Ketika Negara Menyerah, Rakyat Menangis: Di Mana Tanggung Jawab Kepala BTN Manusela?
PENDAPAT

Dalam dunia yang katanya beradab ini, masih ada cerita yang membuat kita bertanya-tanya: mana yang lebih liar rimba Gunung Binaiya atau nurani para pejabat yang mestinya menjaga tapak-tapak manusia di sana?
Adalah Firdaus Ahmad Fauji, seorang pendaki sah, lengkap dengan tiket, prosedur, dan semangat menjelajah, yang kini hilang di jantung Pulau Seram. Namun lebih dari sekadar kisah seorang survivor yang belum ditemukan, ini adalah kisah tentang seorang kepala balai yang… memilih untuk tidak peduli.
Kepala Balai Taman Nasional Manusela, Deny Rahadi, tampaknya lebih cocok memimpin loket tiket wahana rekreasi daripada sebuah kawasan konservasi dengan nilai spiritual dan ekologis setinggi Gunung Binaiya.
Ketika masyarakat adat menangis memohon bantuan, Deny dengan wajah datar menyodorkan izin tanpa tanggung jawab. “Silakan, kami beri izin. Tapi kalau terjadi sesuatu, kami lepas tangan.” Kalimat ini seolah jadi epitaf lebih dini atas empati yang telah wafat di ruang kerja seorang pejabat konservasi.
Mari kita buat sedikit perbandingan.
Di satu sisi, ada Latupati, representasi masyarakat adat, yang tidak dibayar oleh negara, tidak memiliki seragam dinas, dan tidak memiliki kewenangan formal. Tapi mereka membawa sesuatu yang tak bisa diajarkan di diklat ASN mana pun: rasa tanggung jawab terhadap nyawa manusia.
Ketua Latupati, Bernard Lilihata, bahkan menangis. Bukan karena takut, tapi karena kecewa. Karena dalam dunia yang sudah terlalu sering mengecewakan itu, mereka masih berharap sedikit nurani dari negara.

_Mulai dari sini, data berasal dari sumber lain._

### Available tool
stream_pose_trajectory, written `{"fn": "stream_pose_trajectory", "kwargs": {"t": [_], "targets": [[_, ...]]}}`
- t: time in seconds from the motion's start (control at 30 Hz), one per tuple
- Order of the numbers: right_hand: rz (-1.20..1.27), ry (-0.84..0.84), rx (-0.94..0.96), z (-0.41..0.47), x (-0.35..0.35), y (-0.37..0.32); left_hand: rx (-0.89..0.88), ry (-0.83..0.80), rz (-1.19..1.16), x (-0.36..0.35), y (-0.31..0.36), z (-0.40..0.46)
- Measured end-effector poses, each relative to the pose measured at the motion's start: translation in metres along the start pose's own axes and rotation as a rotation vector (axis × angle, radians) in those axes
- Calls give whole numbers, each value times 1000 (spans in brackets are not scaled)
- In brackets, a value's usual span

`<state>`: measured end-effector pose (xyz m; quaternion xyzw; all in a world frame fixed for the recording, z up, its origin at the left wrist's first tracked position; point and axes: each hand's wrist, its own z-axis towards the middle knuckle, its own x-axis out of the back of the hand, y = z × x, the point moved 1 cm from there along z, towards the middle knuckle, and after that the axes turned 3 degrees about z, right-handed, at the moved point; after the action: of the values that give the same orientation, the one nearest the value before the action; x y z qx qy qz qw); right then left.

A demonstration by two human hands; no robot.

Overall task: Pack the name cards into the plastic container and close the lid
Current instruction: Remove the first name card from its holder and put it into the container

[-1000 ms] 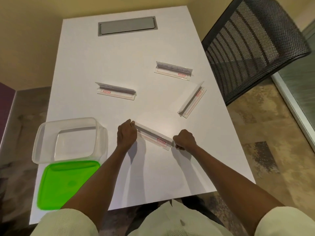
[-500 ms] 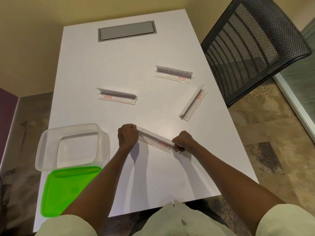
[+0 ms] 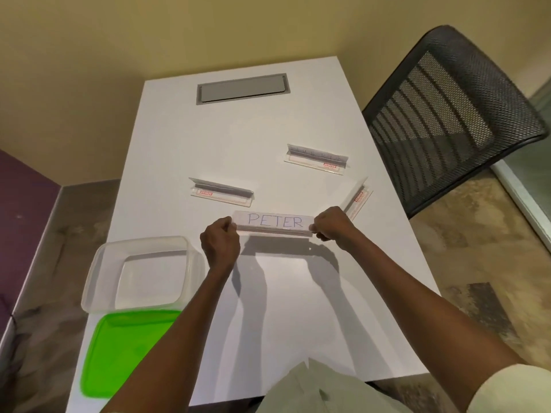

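both hands (image 3: 220,244) (image 3: 332,223) hold one name card (image 3: 274,223); three others (image 3: 222,190) lie on table (image 3: 298,308).

Held card: a clear name card (image 3: 274,223) reading PETER, off the table, pinched at each end.
Other cards: three (image 3: 222,190) (image 3: 316,158) (image 3: 359,198) lay scattered.
Container: clear plastic container (image 3: 98,272), open.
Lid: green lid (image 3: 119,353) lay just beside it.
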<state>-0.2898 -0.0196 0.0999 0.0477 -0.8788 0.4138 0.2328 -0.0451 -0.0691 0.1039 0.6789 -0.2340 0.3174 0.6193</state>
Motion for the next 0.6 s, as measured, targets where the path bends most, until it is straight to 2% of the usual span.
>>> {"fn": "stream_pose_trajectory", "kwargs": {"t": [0.23, 0.43, 0.6], "targets": [[20, 150, 162, 5, 11, -14, 83, 55, -151, 12, 9, 4], [-28, 296, 355, -4, 12, -28, 107, 22, -139, 10, 1, 7], [70, 325, 404, -7, 5, -27, 99, 5, -151, 7, -5, 8]]}}
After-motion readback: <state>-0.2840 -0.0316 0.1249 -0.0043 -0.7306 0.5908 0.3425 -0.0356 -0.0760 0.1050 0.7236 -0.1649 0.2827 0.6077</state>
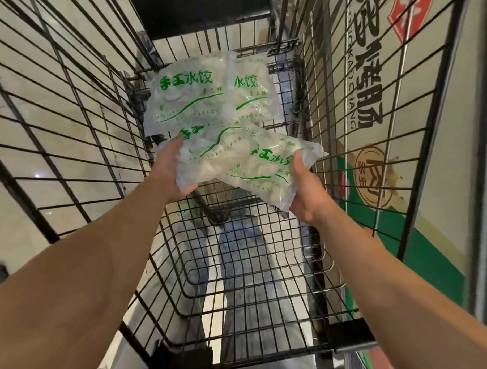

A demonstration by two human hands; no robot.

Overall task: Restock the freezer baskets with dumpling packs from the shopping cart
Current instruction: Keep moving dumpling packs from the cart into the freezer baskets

Di sisi lain, ada BTN Manusela lembaga yang mestinya menjadi garda terdepan dalam pelestarian kawasan dan keselamatan setiap jiwa yang masuk. Tapi kenyataannya? BTN lebih sigap soal retribusi pendakian daripada pencarian pendaki. Lebih aktif mencetak tiket daripada menyiapkan personel untuk darurat kemanusiaan. Ironis? Tidak. Ini lebih buruk dari ironi. Ini adalah pengkhianatan terhadap esensi tugas publik.
Beberapa warga menyindir dengan pahit: BTN Manusela lebih cocok disebut Balai Tiket Nasional. Karena nyawa pendaki tak penting selama uang masuk kas.
Bahkan seorang netizen, Bas Angkotasan, menulis: “Kepala balai bilang keluarga ikhlaskan saja. Dia kira nyawa bisa dibeli di toko.” Kalimat yang mungkin terdengar kasar, tetapi dalam dunia yang semakin absurd ini, kebenaran memang sering harus disampaikan dengan kemarahan.
Yang lebih menyedihkan lagi: Firdaus bukan pendaki liar. Ia membayar untuk mendaki, mengurus izin, mengikuti prosedur resmi. Negara menerima uangnya dengan tangan terbuka.